→ Exercise prompt
All records shown below should be given again, character for character.

→ Source data

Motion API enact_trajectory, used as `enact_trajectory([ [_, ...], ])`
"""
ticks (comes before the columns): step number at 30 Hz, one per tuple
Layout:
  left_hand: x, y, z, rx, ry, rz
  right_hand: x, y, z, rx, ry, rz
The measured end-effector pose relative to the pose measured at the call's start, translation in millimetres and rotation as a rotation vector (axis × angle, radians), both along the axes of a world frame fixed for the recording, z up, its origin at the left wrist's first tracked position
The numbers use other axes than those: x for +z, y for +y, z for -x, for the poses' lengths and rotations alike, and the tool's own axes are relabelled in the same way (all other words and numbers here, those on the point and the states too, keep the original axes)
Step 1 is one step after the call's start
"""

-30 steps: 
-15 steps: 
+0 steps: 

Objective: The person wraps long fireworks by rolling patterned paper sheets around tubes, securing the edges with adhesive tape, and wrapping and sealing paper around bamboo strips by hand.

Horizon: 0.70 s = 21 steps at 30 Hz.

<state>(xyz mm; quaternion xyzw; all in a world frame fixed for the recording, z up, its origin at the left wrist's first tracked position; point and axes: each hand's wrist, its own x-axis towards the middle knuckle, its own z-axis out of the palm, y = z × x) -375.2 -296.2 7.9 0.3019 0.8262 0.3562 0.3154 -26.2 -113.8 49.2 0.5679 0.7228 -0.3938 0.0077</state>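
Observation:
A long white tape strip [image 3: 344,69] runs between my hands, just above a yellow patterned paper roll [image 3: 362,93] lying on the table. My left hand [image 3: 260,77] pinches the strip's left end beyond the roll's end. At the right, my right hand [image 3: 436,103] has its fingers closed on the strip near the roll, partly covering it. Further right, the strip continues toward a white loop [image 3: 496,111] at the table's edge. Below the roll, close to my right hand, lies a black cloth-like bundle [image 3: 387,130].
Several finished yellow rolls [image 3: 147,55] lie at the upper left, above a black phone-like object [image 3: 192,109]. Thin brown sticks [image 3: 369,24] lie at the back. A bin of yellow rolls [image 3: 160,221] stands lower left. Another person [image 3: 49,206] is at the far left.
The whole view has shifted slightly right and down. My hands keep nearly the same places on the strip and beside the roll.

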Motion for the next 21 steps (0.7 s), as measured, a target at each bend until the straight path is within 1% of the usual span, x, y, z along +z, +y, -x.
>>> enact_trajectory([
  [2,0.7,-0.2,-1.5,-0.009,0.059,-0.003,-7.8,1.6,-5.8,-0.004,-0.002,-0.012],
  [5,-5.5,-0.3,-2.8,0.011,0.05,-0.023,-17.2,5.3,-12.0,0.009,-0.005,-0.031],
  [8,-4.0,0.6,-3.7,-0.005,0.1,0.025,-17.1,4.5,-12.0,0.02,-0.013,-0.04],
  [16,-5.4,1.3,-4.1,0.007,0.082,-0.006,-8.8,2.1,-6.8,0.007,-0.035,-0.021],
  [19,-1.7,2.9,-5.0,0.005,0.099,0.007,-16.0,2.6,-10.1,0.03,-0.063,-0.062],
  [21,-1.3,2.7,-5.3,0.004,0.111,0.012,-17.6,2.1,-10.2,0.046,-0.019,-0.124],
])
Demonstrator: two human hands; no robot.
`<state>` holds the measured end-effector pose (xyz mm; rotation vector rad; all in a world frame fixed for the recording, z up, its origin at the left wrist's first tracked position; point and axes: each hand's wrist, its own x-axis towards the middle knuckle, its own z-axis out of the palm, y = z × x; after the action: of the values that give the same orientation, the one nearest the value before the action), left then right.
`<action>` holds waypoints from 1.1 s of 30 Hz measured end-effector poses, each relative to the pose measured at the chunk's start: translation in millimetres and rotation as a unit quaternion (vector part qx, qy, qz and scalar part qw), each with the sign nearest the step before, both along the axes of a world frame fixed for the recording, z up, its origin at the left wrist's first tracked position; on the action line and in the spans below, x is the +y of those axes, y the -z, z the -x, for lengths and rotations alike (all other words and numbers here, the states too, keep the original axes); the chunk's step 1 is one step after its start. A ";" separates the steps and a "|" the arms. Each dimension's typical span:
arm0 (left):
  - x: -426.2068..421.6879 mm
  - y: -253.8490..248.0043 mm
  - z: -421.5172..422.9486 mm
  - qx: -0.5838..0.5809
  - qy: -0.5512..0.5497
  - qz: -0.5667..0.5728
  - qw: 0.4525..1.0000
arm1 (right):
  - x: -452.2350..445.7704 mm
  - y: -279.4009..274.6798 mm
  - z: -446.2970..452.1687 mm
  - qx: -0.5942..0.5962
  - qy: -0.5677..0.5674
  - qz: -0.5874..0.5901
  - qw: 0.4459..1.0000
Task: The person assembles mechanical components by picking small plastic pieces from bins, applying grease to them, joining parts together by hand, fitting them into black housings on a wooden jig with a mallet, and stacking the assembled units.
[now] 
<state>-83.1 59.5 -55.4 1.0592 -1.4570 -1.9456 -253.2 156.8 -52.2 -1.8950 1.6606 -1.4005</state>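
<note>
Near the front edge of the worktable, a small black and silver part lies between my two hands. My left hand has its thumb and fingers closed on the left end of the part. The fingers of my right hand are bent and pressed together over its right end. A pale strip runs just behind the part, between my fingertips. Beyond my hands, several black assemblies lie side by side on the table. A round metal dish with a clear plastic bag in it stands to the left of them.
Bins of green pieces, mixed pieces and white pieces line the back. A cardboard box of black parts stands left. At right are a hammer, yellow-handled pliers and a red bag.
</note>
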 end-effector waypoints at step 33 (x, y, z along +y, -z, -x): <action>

→ Solution for this exercise
Motion API enact_trajectory, used as `enact_trajectory([ [_, ...], ])`
"""
ticks (comes before the columns): step number at 30 Hz, one per tuple
Layout:
  left_hand: x, y, z, rx, ry, rz
  right_hand: x, y, z, rx, ry, rz
The measured end-effector pose relative to the pose measured at the call's start, translation in millimetres and rotation as a rotation vector (axis × angle, radians), both along the axes of a world frame fixed for the recording, z up, its origin at the left wrist's first tracked position
The numbers use other axes than those: x for +z, y for +y, z for -x, for the poses' lengths and rotations alike, and the tool's own axes are relabelled in the same way (all other words and numbers here, those on the point and the states too, keep the original axes)
Step 1 is one step after the call's start
"""

-30 steps: 
-15 steps: 
+0 steps: 

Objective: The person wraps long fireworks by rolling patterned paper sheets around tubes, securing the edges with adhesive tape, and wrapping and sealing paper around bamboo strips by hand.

Horizon: 0.70 s = 21 steps at 30 Hz.

<state>(xyz mm; quaternion xyzw; all in a world frame fixed for the recording, z up, its origin at the left wrist's first tracked position; point and axes: each hand's wrist, its own x-axis towards the middle knuckle, its own z-axis out of the palm, y = z × x) -375.2 -296.2 7.9 0.3019 0.8262 0.3562 0.3154 -26.2 -113.8 49.2 0.5679 0.7228 -0.3938 0.0077</state>
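Observation:
A long white tape strip [image 3: 344,69] runs between my hands, just above a yellow patterned paper roll [image 3: 362,93] lying on the table. My left hand [image 3: 260,77] pinches the strip's left end beyond the roll's end. At the right, my right hand [image 3: 436,103] has its fingers closed on the strip near the roll, partly covering it. Further right, the strip continues toward a white loop [image 3: 496,111] at the table's edge. Below the roll, close to my right hand, lies a black cloth-like bundle [image 3: 387,130].
Several finished yellow rolls [image 3: 147,55] lie at the upper left, above a black phone-like object [image 3: 192,109]. Thin brown sticks [image 3: 369,24] lie at the back. A bin of yellow rolls [image 3: 160,221] stands lower left. Another person [image 3: 49,206] is at the far left.
The whole view has shifted slightly right and down. My hands keep nearly the same places on the strip and beside the roll.
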
Motion for the next 21 steps (0.7 s), as measured, a target at each bend until the straight path is within 1% of the usual span, x, y, z along +z, +y, -x.
>>> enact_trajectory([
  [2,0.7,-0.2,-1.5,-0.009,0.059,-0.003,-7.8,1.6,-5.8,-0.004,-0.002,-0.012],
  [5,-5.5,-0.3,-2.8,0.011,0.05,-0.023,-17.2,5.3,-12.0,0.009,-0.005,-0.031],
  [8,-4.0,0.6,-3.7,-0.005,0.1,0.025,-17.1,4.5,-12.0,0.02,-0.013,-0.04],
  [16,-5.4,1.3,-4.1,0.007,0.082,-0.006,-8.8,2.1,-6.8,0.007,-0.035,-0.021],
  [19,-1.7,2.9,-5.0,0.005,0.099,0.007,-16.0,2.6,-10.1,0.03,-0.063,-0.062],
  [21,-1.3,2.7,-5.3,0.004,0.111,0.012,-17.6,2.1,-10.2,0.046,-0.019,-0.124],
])
Demonstrator: two human hands; no robot.
`<state>` holds the measured end-effector pose (xyz mm; rotation vector rad; all in a world frame fixed for the recording, z up, its origin at the left wrist's first tracked position; point and axes: each hand's wrist, its own x-axis towards the middle knuckle, its own z-axis out of the palm, y = z × x; after the action: of the values that give the same orientation, the one nearest the value before the action), left then right.
`<action>` holds waypoints from 1.1 s of 30 Hz measured end-effector poses, each relative to the pose measured at the chunk's start: translation in millimetres and rotation as a unit quaternion (vector part qx, qy, qz and scalar part qw), each with the sign nearest the step before, both along the axes of a world frame fixed for the recording, z up, its origin at the left wrist's first tracked position; on the action line and in the spans below, x is the +y of those axes, y the -z, z the -x, for lengths and rotations alike (all other words and numbers here, the states too, keep the original axes); the chunk's step 1 is one step after its start. A ";" separates the steps and a "|" the arms. Each dimension's typical span:
arm0 (left):
  - x: -426.2068..421.6879 mm
  - y: -253.8490..248.0043 mm
  - z: -421.5172..422.9486 mm
  - qx: -0.5838..0.5809
  - qy: -0.5512..0.5497
  - qz: -0.5667..0.5728
  - qw: 0.4525..1.0000
arm1 (right):
  - x: -452.2350..445.7704 mm
  - y: -279.4009..274.6798 mm
  - z: -446.2970..452.1687 mm
  - qx: -0.5942..0.5962
  - qy: -0.5677..0.5674
  - qz: -0.5874..0.5901
  - qw: 0.4459..1.0000
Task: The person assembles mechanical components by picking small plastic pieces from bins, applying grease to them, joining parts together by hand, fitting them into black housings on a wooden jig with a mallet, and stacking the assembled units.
[now] 
<state>-83.1 59.5 -55.4 1.0592 -1.4570 -1.9456 -253.2 156.8 -52.2 -1.8950 1.6606 -1.4005</state>
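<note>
Near the front edge of the worktable, a small black and silver part lies between my two hands. My left hand has its thumb and fingers closed on the left end of the part. The fingers of my right hand are bent and pressed together over its right end. A pale strip runs just behind the part, between my fingertips. Beyond my hands, several black assemblies lie side by side on the table. A round metal dish with a clear plastic bag in it stands to the left of them.
Bins of green pieces, mixed pieces and white pieces line the back. A cardboard box of black parts stands left. At right are a hammer, yellow-handled pliers and a red bag.
</note>
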 end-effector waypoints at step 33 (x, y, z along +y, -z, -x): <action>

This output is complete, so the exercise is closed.